Your assignment – Report every line of the data that includes "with".

━━━ Stored data ━━━

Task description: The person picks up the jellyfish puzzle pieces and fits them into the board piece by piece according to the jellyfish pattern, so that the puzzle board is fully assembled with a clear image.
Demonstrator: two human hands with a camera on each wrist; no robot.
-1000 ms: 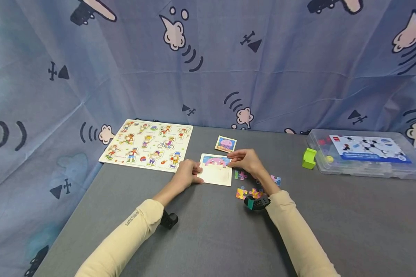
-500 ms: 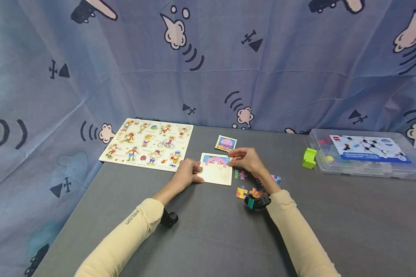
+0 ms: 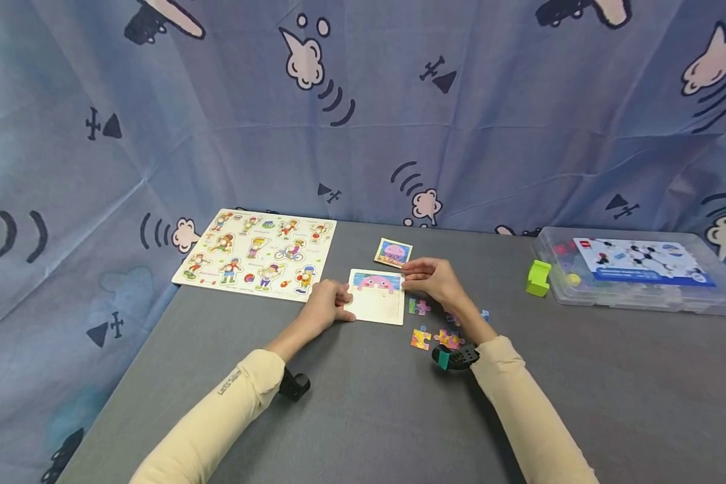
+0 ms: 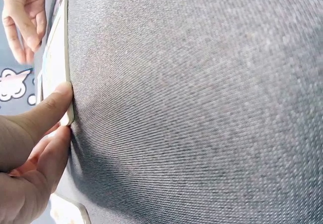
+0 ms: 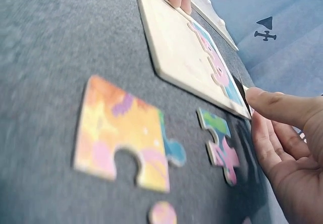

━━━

Written solution –
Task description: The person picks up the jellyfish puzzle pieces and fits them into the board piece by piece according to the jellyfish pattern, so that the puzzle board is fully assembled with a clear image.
Demonstrator: two human hands with a camera on each wrist; no robot.

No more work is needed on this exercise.